## [YOUR TASK]
Would you please copy the part of the material below that opens with the line containing "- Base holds" and closes with the line containing "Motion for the"? Copy it exactly, and only it.

## [SUPPLIED DATA]
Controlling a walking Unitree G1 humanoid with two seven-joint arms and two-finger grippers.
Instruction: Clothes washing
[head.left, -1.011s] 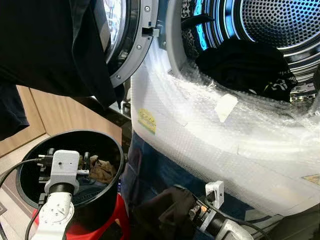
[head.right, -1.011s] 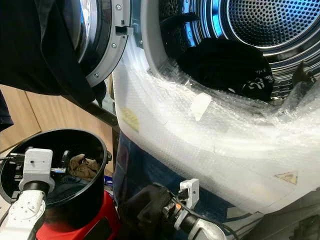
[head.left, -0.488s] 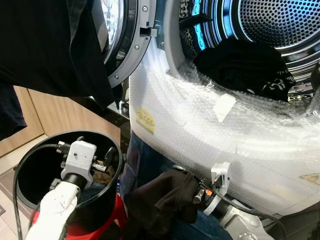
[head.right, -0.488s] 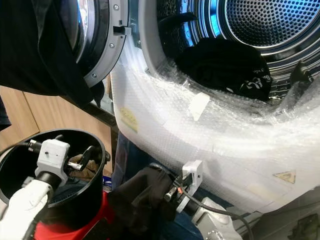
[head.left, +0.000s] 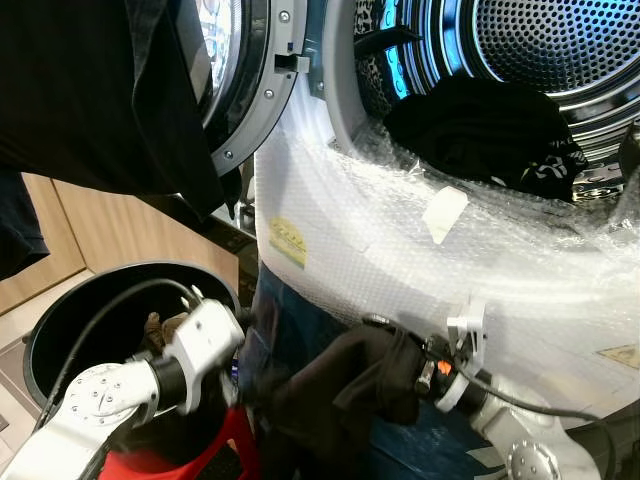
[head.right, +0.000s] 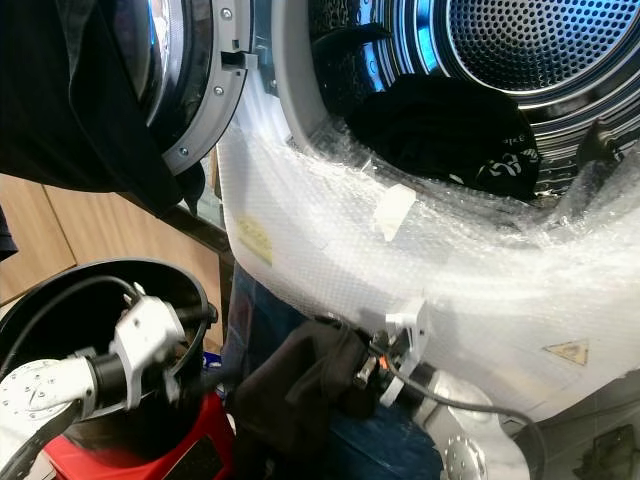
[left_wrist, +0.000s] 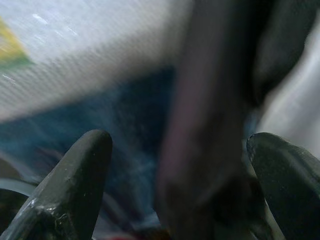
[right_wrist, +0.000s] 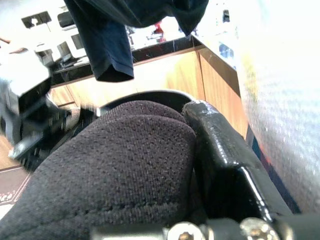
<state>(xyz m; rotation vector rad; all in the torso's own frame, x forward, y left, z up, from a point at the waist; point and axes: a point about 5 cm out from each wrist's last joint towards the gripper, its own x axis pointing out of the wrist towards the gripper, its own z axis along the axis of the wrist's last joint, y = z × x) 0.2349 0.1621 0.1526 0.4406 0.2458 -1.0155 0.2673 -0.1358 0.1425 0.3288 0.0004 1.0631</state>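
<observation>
1. The washer drum (head.left: 560, 40) is seen as shiny perforated metal.
2. The washer front (head.left: 400, 250) is wrapped in crinkly, glossy bubble wrap.
3. The dark garment (right_wrist: 120, 165) is shown as a matt, knobbly knit cloth, pinched by the right pincer (right_wrist: 200, 175), glossy black plastic.
4. The bucket (head.left: 45, 320) looks like smooth black plastic.
5. The cabinet panels (head.left: 100, 235) are matt wood.
</observation>
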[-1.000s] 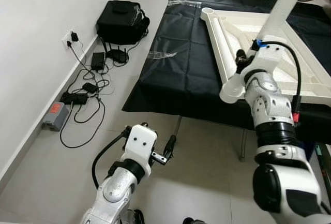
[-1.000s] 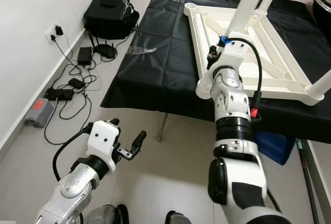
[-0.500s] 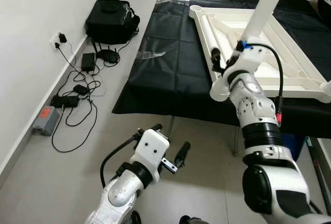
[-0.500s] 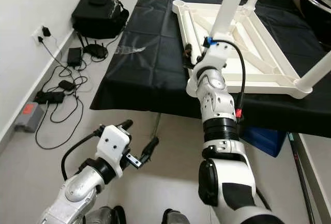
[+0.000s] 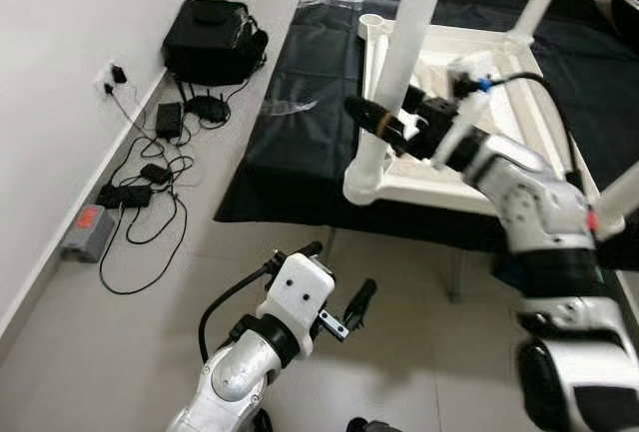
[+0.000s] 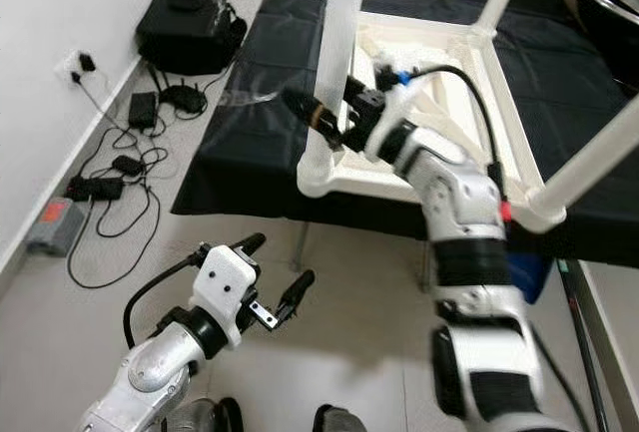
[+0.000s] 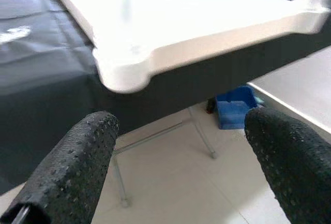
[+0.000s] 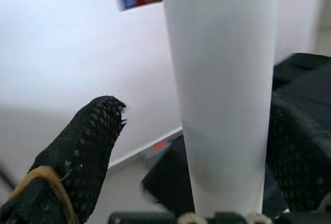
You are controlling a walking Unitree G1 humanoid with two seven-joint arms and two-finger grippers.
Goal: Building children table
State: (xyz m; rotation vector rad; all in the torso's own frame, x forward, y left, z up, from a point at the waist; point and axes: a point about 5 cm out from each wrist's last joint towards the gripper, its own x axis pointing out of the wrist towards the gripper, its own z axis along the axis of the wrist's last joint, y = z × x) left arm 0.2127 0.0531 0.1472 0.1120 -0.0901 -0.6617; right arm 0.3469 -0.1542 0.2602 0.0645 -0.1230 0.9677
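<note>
A white children's table [image 5: 479,188] lies upside down on a black-covered table [image 5: 290,143], its legs pointing up. Its near corner [image 5: 361,188] hangs over the black table's front edge. My right gripper [image 5: 384,121] is open, and the nearest white leg [image 5: 409,33] stands between its two fingers. In the right wrist view that leg [image 8: 222,105] sits close to one finger, with a gap to the other finger [image 8: 88,151]. My left gripper [image 5: 336,274] hangs open and holds nothing, low over the floor in front of the black table; the white corner [image 7: 124,74] lies ahead of it.
A white wall runs along the left, with a black bag [image 5: 215,41], cables and chargers [image 5: 150,168] and a grey box [image 5: 85,230] at its foot. A blue box [image 7: 235,113] sits under the black table, beside a metal leg [image 5: 329,242].
My right arm has swung left, and its fingers now straddle the nearest leg. The white table has slid and turned, so its corner overhangs the front edge. The left gripper has barely moved.
</note>
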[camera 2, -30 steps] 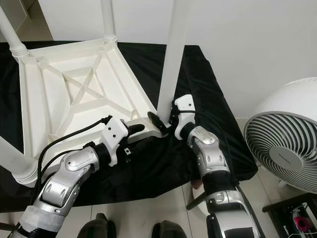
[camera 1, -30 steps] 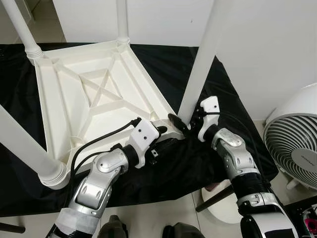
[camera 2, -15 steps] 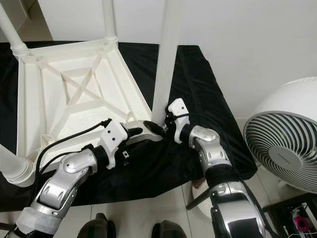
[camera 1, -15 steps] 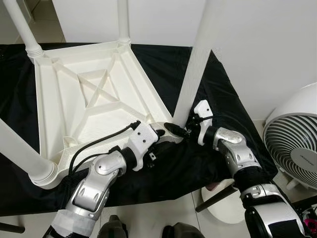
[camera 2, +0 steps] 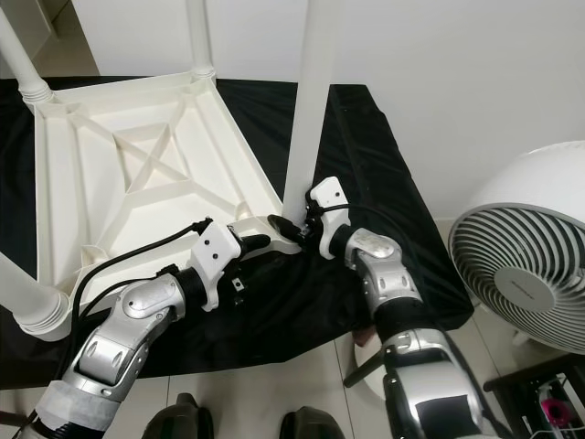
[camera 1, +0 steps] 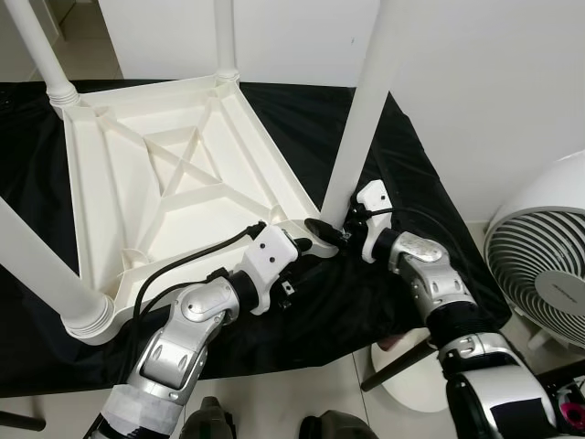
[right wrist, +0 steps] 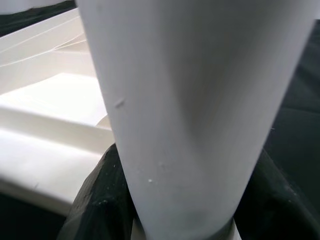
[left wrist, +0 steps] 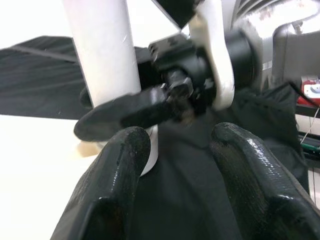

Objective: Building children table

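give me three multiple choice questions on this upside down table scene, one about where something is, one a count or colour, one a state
1. Where does the fan stand?
A. on the robot's right, on the floor
B. on the tabletop
C. behind the far legs

2. How many legs stand up from the tabletop?
A. two
B. three
C. four

3. What is the right gripper doing?
A. hanging idle
B. shut on the leg near its base
C. open above the black cloth

Key: 1 A, the fan sits off the cloth at the right edge. 2 C, a leg rises at each corner. 3 B, the right wrist view shows fingers on both sides of the leg, while the left gripper sits open beside that corner.
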Robot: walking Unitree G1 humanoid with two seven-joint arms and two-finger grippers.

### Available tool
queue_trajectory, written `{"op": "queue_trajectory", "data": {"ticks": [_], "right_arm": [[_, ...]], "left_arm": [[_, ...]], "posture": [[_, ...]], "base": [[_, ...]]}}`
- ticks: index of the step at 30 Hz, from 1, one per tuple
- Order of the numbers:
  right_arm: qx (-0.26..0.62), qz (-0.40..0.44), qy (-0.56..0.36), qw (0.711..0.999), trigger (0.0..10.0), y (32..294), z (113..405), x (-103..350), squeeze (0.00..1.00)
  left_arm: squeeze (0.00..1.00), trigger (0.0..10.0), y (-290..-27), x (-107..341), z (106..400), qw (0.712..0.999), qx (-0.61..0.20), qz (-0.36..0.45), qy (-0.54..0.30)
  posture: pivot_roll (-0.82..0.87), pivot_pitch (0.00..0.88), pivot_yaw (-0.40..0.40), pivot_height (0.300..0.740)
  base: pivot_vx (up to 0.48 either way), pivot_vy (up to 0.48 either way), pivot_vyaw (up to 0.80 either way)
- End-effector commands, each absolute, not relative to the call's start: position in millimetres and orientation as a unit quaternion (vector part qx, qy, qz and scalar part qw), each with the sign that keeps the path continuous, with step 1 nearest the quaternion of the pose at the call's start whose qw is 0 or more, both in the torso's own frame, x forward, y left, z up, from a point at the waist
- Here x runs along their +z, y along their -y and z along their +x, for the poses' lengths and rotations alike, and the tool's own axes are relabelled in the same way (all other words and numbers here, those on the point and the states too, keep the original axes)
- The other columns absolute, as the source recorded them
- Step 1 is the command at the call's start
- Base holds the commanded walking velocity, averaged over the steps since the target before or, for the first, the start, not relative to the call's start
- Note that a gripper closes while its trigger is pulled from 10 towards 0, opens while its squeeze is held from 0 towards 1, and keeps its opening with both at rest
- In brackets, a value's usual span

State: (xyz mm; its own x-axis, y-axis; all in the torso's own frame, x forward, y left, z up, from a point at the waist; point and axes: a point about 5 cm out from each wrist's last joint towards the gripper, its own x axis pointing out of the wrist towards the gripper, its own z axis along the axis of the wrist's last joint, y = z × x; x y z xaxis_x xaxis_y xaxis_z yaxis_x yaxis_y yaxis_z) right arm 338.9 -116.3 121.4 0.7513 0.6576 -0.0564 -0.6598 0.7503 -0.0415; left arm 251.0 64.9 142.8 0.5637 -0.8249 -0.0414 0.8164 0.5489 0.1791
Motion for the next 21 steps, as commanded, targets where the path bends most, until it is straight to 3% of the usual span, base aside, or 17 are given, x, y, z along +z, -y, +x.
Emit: {"op": "queue_trajectory", "data": {"ticks": [1,3,11,17,18,19,21], "right_arm": [[0.237,-0.006,-0.016,0.971,0.0,122,342,122,0.00],[0.237,-0.006,-0.016,0.971,0.0,122,342,122,0.00],[0.085,-0.008,-0.010,0.996,0.0,107,327,114,0.00],[0.097,0.028,0.014,0.995,0.0,94,322,121,0.00],[0.106,0.028,0.023,0.994,6.7,93,322,124,0.90],[0.104,0.026,0.030,0.994,10.0,96,323,127,1.00],[0.104,0.026,0.030,0.994,10.0,96,323,127,1.00]], "left_arm": [[0.00,10.0,-64,140,251,0.884,-0.459,0.089,0.017],[0.00,10.0,-64,140,251,0.884,-0.459,0.089,0.017],[0.00,10.0,-64,142,255,0.889,-0.449,0.086,0.022],[0.00,10.0,-65,144,257,0.896,-0.436,0.085,0.026],[0.00,10.0,-65,144,257,0.897,-0.434,0.085,0.027],[0.00,10.0,-66,144,257,0.898,-0.430,0.086,0.027],[0.00,10.0,-66,144,257,0.898,-0.430,0.086,0.027]], "posture": [[0.02,0.030,-0.027,0.740],[0.02,0.030,-0.027,0.740],[0.02,0.036,-0.029,0.740],[0.02,0.036,-0.033,0.740],[0.02,0.035,-0.038,0.740],[0.02,0.035,-0.042,0.740],[0.02,0.035,-0.042,0.740]], "base": [[0.000,0.000,0.00],[0.000,0.000,0.00],[0.000,0.000,0.00],[0.000,0.000,0.00],[0.000,0.000,0.00],[0.000,0.000,0.00],[0.000,0.000,0.00]]}}
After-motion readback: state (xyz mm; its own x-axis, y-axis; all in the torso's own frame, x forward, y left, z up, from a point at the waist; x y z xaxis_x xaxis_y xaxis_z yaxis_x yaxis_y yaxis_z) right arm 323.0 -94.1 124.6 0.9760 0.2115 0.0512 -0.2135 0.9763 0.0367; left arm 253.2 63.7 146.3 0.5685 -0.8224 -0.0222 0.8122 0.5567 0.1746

## [TASK OUTPUT]
- Base holds the commanded walking velocity, averaged over the steps since the target before or, for the first, the start, not relative to the call's start
- Note that a gripper closes while its trigger is pulled from 10 towards 0, opens while its squeeze is held from 0 towards 1, and keeps its opening with both at rest
- In brackets, a value's usual span

State: (xyz mm; its own x-axis, y-axis; all in the torso's own frame, x forward, y left, z up, from a point at the waist; point and axes: a point about 5 cm out from each wrist's last joint towards the gripper, its own x axis pointing out of the wrist towards the gripper, its own z axis along the axis of the wrist's last joint, y = z × x; x y z xaxis_x xaxis_y xaxis_z yaxis_x yaxis_y yaxis_z) right arm 338.9 -116.3 121.4 0.7513 0.6576 -0.0564 -0.6598 0.7503 -0.0415; left arm 251.0 64.9 142.8 0.5637 -0.8249 -0.0414 0.8164 0.5489 0.1791
Motion for the next 21 steps, as commanded, targets where the path bends most, until it is straight to 3% of the usual span, base aside, or 17 are given, x, y, z along +z, -y, +x.

This is the complete output for the exercise.